We have added two caterpillar tunnels to the farm this year and plan to add another three to the fleet soon. They keep all the frost off and increase both the temperature and humidity inside to give us a jump start on the season. One currently houses our sweet peas and the other lettuce. The sweet peas are doing great, and I am looking forward to their wonderful fragrance filling the air in another month or two. The lettuce we have been having a lot of heartache with. I am not going to lie, we really suck at lettuce farming this year. Every two weeks we sow another round, even though the last one looks horrid. Our soil crusts over immediately even when it is wet and the poor little guys just can't push through. We just started the first "greenhouse" starts in a sunroom off David's parents' house and they came up beautifully. I guess that is how we will have to do it from now on, even though it is an extra step.
Our "bock bocks" as Evelyn calls them have FINALLY decided to lay other colors besides plain old brown. The hen on the right is a silkie mix, and she is currently setting on a little clutch of eggs we hope hatches soon. One of the chores here on the farm that Evelyn already helps with is feeding the chickens and ducks. She takes it very seriously and does not appreciate it when I do it for her.

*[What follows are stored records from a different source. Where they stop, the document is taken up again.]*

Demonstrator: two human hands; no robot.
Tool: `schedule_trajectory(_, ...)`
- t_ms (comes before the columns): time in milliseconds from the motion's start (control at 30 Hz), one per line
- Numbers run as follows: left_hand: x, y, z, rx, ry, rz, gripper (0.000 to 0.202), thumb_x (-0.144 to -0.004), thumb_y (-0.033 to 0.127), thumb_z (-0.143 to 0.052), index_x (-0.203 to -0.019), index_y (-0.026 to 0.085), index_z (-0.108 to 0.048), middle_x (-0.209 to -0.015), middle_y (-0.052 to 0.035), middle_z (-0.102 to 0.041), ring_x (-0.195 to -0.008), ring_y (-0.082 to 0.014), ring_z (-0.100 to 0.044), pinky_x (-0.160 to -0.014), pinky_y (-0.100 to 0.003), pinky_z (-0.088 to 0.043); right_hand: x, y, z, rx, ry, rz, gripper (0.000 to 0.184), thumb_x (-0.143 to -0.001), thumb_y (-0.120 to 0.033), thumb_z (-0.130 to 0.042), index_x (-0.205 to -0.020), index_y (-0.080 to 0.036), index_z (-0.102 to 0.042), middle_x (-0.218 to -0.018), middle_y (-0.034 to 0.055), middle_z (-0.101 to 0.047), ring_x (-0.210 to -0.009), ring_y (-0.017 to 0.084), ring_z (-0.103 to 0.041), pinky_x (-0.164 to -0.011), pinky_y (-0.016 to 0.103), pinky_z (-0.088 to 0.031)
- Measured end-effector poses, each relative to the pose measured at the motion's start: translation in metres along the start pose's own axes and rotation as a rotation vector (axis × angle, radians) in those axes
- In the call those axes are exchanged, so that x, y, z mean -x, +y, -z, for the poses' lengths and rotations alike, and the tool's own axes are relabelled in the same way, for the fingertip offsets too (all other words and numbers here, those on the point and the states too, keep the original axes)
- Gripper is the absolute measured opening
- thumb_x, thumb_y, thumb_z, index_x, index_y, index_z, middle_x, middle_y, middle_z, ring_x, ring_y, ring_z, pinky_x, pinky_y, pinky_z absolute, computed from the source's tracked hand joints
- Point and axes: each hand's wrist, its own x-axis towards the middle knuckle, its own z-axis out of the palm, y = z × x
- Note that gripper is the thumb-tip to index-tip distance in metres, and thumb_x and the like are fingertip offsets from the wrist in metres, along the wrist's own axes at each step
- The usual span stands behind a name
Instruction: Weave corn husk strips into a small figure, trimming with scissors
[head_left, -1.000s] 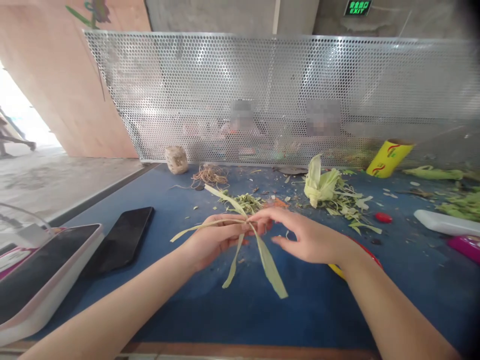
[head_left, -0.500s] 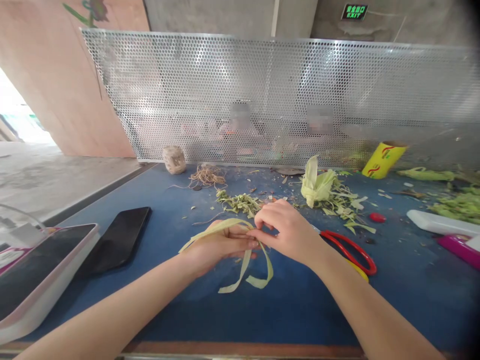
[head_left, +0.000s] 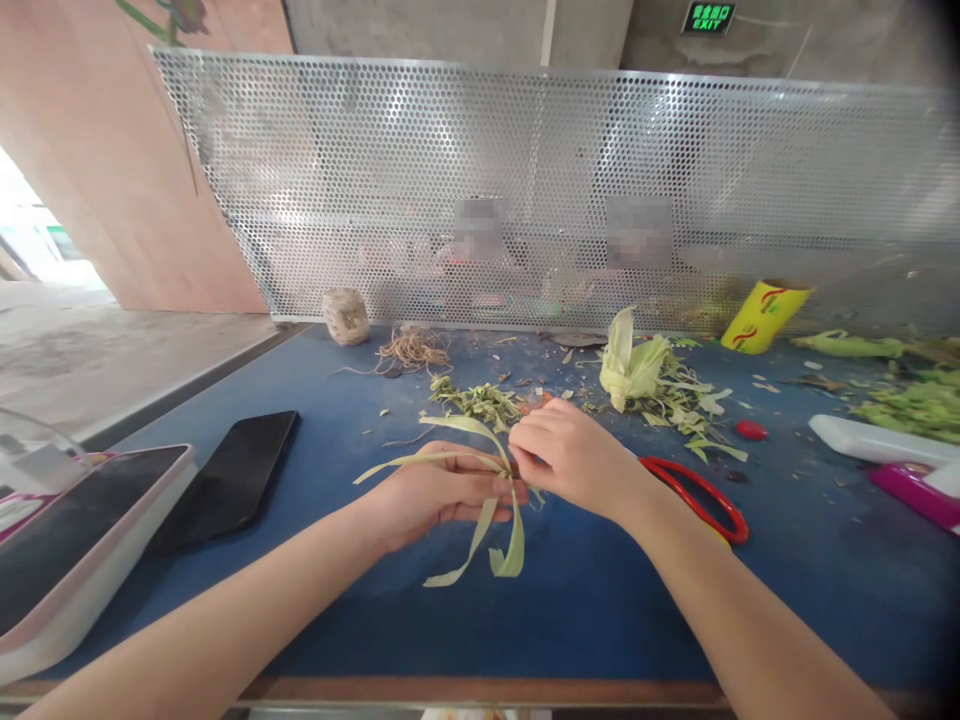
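Note:
Over the middle of the blue table, both hands meet at a small bunch of pale green husk strips. My left hand is closed on the bunch, thumb against fingers, with strips fanning out above and below it. My right hand pinches at the point where the strips come together; its fingertips are partly hidden. Behind the hands lies a pile of green husk scraps. A peeled-back husk stands beyond the right hand. Red-handled scissors lie partly under the right forearm.
To the left are a black phone and a pale-rimmed device. A perforated metal screen closes off the back, people blurred behind it. Twine, a whitish jar, a yellow roll and a white-and-purple tool also lie about.
The strips have spread apart: one now stands up to the left above the left hand, and the curled one on the right has swung in leftward. Both hands keep nearly the same place.

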Motion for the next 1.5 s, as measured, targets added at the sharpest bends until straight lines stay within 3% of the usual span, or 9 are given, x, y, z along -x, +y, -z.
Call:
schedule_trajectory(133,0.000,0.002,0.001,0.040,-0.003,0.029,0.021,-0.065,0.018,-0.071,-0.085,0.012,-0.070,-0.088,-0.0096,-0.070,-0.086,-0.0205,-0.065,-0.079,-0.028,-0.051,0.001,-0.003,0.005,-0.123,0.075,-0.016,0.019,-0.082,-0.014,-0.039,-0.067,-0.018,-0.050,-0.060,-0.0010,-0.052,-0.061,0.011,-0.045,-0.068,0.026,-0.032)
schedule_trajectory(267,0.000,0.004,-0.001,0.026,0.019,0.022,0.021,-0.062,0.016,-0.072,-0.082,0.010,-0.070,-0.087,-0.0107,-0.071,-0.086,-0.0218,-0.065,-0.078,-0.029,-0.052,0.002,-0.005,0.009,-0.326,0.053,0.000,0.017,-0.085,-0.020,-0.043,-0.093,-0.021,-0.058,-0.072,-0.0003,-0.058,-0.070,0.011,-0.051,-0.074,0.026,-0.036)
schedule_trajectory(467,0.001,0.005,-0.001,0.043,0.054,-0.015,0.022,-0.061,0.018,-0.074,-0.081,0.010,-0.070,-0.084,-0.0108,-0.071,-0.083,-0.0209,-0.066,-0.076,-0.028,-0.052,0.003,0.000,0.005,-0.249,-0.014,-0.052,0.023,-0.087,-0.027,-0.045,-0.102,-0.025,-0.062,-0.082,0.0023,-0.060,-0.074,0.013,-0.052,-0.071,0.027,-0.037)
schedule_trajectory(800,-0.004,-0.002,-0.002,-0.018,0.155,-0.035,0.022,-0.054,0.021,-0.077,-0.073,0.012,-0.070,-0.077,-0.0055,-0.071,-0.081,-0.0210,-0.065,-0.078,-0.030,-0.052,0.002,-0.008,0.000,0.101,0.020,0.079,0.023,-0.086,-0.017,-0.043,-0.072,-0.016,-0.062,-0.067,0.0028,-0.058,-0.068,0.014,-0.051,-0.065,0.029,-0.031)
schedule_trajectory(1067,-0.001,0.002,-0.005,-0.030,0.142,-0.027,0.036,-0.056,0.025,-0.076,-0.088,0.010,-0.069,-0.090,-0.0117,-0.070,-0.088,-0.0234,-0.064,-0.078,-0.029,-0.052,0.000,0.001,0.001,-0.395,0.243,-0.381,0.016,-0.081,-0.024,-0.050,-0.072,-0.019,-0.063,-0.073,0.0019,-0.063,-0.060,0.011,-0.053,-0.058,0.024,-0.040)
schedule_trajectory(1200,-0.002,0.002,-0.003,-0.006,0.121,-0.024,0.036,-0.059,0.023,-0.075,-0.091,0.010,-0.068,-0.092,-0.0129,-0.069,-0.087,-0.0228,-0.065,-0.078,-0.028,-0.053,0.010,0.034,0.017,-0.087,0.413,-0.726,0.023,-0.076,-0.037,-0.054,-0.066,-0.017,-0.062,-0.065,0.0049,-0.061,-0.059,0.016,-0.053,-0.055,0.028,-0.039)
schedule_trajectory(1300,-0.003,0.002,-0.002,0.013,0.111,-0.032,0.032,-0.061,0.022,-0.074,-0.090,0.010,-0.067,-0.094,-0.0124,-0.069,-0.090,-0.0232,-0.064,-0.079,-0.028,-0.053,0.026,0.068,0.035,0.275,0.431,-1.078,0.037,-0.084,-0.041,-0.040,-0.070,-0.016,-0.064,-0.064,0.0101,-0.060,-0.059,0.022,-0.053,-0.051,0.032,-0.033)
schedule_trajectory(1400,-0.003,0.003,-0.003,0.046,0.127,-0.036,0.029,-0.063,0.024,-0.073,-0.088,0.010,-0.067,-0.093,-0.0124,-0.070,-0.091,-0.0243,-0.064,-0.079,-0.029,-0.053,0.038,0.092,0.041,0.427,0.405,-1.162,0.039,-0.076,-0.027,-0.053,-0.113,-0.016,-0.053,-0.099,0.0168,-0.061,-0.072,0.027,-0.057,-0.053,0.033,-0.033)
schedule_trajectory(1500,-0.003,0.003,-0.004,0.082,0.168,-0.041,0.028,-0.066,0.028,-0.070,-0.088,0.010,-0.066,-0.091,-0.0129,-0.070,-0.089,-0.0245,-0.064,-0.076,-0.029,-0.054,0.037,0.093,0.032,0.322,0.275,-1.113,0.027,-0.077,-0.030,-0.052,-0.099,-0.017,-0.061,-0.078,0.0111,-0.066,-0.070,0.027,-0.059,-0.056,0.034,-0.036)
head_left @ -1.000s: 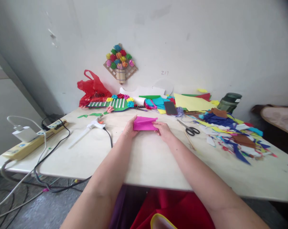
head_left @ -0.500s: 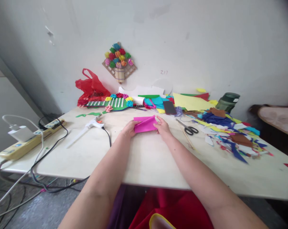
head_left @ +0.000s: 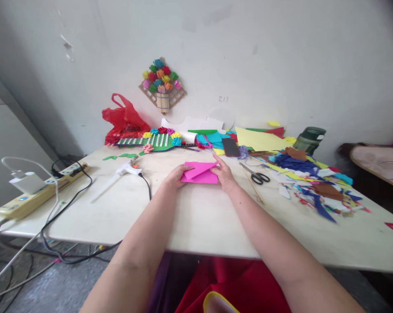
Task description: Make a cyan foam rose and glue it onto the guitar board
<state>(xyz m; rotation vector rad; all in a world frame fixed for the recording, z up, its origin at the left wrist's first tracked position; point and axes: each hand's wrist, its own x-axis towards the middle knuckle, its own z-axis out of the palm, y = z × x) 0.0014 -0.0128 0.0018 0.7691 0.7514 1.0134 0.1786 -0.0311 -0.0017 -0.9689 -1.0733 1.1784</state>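
Observation:
Between my two hands, above the middle of the table, is a sheet of bright pink paper (head_left: 201,176) with one layer folded at a slant across its front. My left hand (head_left: 177,176) grips the left edge, thumb on top. At the right edge, my right hand (head_left: 224,174) holds the paper with its index finger pointing up and away. Black-handled scissors (head_left: 260,178) lie open to the right, beside a thin wooden stick (head_left: 255,189). A white glue gun (head_left: 127,169) rests to the left.
A power strip (head_left: 43,191) with cables lines the left edge. Paper scraps (head_left: 326,187) cover the right side. Along the back are a red bag (head_left: 126,119), a flower-decorated green piece (head_left: 160,141), a phone (head_left: 231,148), yellow paper (head_left: 261,139) and a green bottle (head_left: 309,139).
The pink paper's top layer has come down into a slanted fold, and the sheet looks flatter. My right index finger has lifted away from the paper's upper corner.

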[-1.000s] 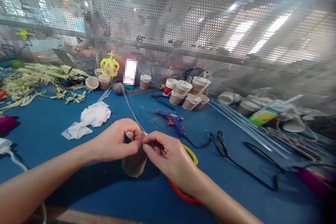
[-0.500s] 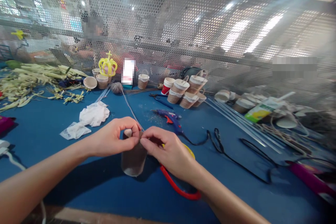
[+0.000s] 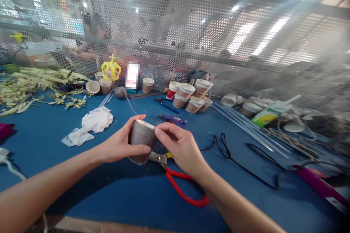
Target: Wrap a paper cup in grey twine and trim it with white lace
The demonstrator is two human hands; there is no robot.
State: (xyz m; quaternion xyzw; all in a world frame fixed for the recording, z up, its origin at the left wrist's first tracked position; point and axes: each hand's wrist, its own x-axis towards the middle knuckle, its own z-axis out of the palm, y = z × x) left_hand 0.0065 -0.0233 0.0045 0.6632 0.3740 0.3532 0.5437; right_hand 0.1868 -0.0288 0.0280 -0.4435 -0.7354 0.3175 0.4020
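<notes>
A cup [image 3: 143,138] wound with grey yarn is held tilted over the table, its pale rim facing up. My left hand [image 3: 120,142] is wrapped round its left side, thumb across the front. At the right end of the rim, the thumb and fingertips of my right hand [image 3: 179,143] pinch the edge; whether yarn is also between them is hidden. From a grey yarn ball [image 3: 119,92] at the back, a strand [image 3: 131,105] runs toward the cup and disappears behind it. Red-handled scissors [image 3: 177,185] lie below my right hand, partly covered by it and the cup.
Behind the hands lies a blue glue gun [image 3: 175,119], its black cord running right. Crumpled white cloth [image 3: 97,119] is at left. Stacked wrapped cups [image 3: 187,91], clear sticks [image 3: 243,125] and a phone [image 3: 132,76] stand or lie toward the perforated metal screen [image 3: 164,18].
My left hand has shifted from pinching at the cup's top to gripping its side. The cup has been raised and tilted, showing its rim and more of the scissors. My right hand stays at the rim.
</notes>
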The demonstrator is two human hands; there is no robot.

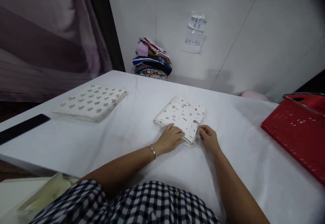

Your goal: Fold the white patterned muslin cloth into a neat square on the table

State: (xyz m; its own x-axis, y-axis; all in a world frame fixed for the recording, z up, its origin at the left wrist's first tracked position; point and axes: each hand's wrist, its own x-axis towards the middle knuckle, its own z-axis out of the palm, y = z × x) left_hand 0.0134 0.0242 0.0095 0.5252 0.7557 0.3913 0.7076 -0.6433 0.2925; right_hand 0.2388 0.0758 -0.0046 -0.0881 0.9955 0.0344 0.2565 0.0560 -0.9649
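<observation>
A small folded white cloth (pixel 181 114) with little scattered prints lies on the white-covered table in front of me. My left hand (pixel 169 138) rests on its near edge, fingers stretched out and lying flat over the layers. At the cloth's right edge is my right hand (pixel 209 137), its thumb and fingers drawn together in a pinch against the side near the front corner. How much fabric sits between those fingertips is hard to see. To the left lies a larger folded white cloth (pixel 91 100) with grey mushroom-like prints, apart from both hands.
The white table (pixel 132 115) ends at a pale wall, with a stack of folded fabrics (pixel 152 61) beyond its far edge. A red plastic basket (pixel 297 129) stands at the right. A flat black strip (pixel 22 128) lies at the left edge. Two paper notes (pixel 194 43) hang on the wall.
</observation>
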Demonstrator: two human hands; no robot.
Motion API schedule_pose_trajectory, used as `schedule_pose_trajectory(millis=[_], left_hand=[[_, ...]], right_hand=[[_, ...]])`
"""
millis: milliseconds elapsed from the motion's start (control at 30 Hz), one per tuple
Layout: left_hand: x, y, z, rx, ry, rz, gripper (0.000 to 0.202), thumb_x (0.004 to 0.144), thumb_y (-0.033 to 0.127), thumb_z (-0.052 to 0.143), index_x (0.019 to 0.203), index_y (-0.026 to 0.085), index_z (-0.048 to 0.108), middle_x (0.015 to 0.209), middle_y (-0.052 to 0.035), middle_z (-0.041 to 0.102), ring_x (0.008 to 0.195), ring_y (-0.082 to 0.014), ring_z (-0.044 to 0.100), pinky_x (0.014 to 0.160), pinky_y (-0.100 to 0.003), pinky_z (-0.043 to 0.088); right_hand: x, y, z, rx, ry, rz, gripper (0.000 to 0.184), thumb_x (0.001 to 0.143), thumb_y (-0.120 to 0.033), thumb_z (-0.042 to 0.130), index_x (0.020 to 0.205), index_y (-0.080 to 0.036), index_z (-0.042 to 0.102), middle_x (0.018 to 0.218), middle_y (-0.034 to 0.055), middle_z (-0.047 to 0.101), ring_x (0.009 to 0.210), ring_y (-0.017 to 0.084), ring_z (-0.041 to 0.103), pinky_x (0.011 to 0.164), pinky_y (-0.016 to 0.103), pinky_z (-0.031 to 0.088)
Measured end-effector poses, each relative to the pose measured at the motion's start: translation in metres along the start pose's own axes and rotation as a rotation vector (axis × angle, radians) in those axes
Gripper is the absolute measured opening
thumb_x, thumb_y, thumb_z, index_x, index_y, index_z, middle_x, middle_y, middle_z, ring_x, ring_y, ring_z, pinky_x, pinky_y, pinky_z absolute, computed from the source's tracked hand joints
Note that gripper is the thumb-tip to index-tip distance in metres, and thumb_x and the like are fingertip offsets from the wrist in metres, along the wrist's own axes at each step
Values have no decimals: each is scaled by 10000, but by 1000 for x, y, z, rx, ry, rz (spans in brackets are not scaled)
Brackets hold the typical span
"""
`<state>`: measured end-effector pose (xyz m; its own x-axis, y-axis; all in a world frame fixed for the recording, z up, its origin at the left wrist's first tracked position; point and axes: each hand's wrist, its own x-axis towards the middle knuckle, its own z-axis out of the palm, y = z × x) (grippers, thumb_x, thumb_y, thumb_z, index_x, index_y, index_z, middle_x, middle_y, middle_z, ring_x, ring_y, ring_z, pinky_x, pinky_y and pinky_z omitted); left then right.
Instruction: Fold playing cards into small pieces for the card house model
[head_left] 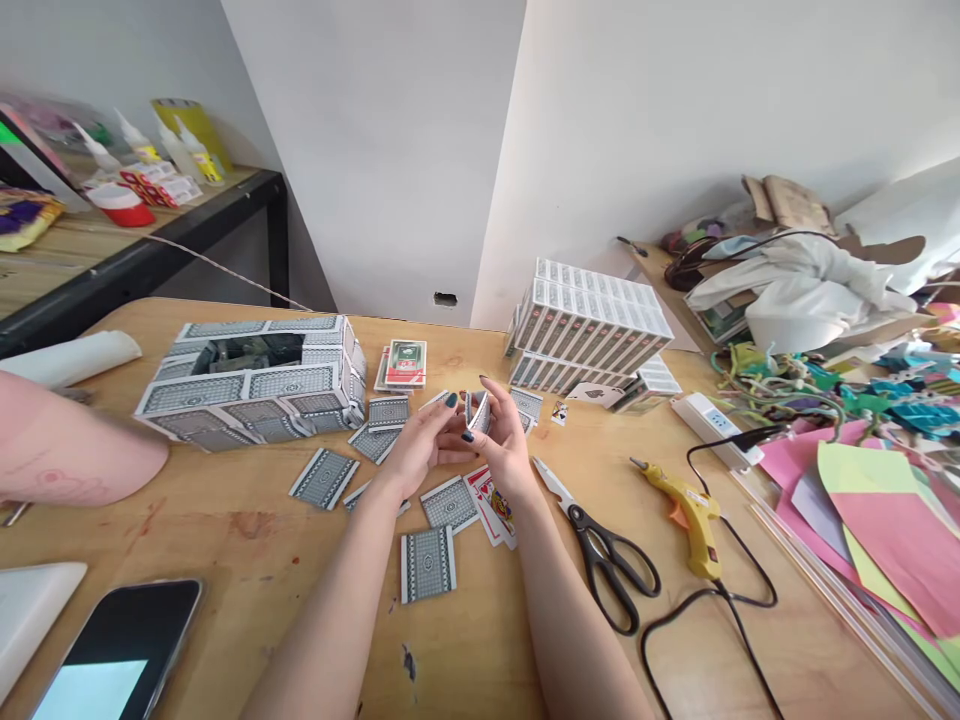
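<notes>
Between both hands, above the table, is a bent playing card [478, 414]; whether it is one card or more I cannot tell. My left hand [424, 440] pinches its left side, and some of the fingers are hidden behind it. My right hand [504, 445] grips the other side between thumb and fingers. Below lie several grey-backed cards with folded edges, one of them a folded card [428, 565] nearest me. Face-up cards [487, 505] with red and figure prints lie partly under my right wrist. A card-covered box [251, 385] with an opening on top stands to the left.
Stacked card packs [592, 320] stand at the back right, beside a small card deck [406, 362] further left. Black-handled scissors [600, 550] and a yellow glue gun [686, 515] with its cable lie right. A phone [124, 640] lies front left; coloured paper [885, 530] fills the right edge.
</notes>
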<state>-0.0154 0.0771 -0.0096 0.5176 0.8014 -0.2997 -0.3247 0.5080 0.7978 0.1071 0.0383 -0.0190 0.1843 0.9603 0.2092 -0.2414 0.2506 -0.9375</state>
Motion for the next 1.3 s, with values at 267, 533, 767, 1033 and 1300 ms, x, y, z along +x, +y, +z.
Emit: schedule_pose_trajectory(millis=[267, 533, 767, 1033, 1300], left_hand=[[1, 1, -6, 29, -78, -13, 221, 732, 361, 629, 797, 151, 643, 896, -75, 693, 771, -192, 646, 691, -341, 558], [4, -1, -9, 74, -10, 136, 437, 743, 341, 624, 1145, 175, 573, 1073, -102, 657, 908, -224, 643, 760, -377, 548], [4, -6, -4, 370, -33, 344, 563, 708, 252, 670, 1236, 180, 489, 1204, -109, 585, 1067, -227, 575, 907, -376, 488], [1, -13, 0, 713, 55, 580, 619, 721, 226, 629, 1304, 214, 421, 1284, -107, 520, 1076, -230, 573, 894, -373, 511], [0, -10, 1, 788, 33, 682, 604, 739, 203, 594, 1312, 201, 402, 1274, -108, 519, 1057, -220, 583, 876, -368, 527]], right_hand=[[1, -5, 2, -28, 5, 57, 602, 598, -282, 760, 1167, -279, 564, 1210, 43, 543, 1127, 228, 487, 957, 347, 399], [2, 3, -3, -63, 97, 80, 545, 650, -275, 725, 1174, -279, 574, 1205, 45, 542, 960, 183, 554, 814, 306, 470], [3, 6, -9, 112, 135, 166, 369, 739, -350, 630, 1087, -228, 633, 1110, 63, 635, 911, 190, 588, 706, 287, 478], [3, -1, -10, 172, 93, 180, 432, 681, -321, 652, 1108, -261, 622, 1218, 31, 582, 935, 191, 580, 678, 262, 461], [0, -5, -7, 150, 56, 224, 480, 727, -359, 568, 1198, -270, 560, 1134, 21, 608, 427, 38, 302, 403, 203, 284]])
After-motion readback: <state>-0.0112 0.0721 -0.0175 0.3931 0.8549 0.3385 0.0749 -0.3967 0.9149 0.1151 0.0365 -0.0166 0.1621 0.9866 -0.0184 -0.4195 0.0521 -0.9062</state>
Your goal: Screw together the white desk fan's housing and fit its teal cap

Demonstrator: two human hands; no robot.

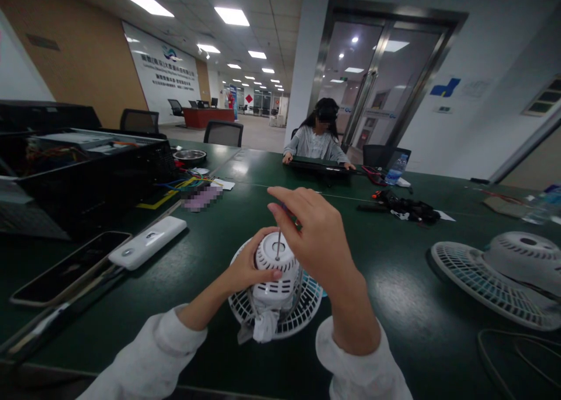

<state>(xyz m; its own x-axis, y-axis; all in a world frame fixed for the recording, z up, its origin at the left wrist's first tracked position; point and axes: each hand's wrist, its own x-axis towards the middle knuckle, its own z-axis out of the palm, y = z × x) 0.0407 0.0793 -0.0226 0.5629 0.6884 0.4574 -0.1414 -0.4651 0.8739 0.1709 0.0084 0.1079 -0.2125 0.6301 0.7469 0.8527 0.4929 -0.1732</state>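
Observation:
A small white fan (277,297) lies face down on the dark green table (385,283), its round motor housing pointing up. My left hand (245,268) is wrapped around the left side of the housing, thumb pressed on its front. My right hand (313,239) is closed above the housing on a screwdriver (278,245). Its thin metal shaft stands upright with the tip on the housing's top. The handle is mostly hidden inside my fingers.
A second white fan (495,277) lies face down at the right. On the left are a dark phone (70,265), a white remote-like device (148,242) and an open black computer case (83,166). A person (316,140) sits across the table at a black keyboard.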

We are building, growing, learning, and teaching our girls that when you fall down you get right back up, shake off that dirt, and just keep going.
As we look forward to February, there are a few things coming. First, we will be putting on a little Valentine's Day flower sale. We will have both roses and tulip bouquets available for pick up at Lely pump company 211 East Walker street in Orland. We are also hoping for the first lettuce harvest, so stay tuned!
Just a little thank you to my mom, Jaime, who followed us around and took real life farm photos per my request. This is our real life....except I don't generally curl my hair for farm activities!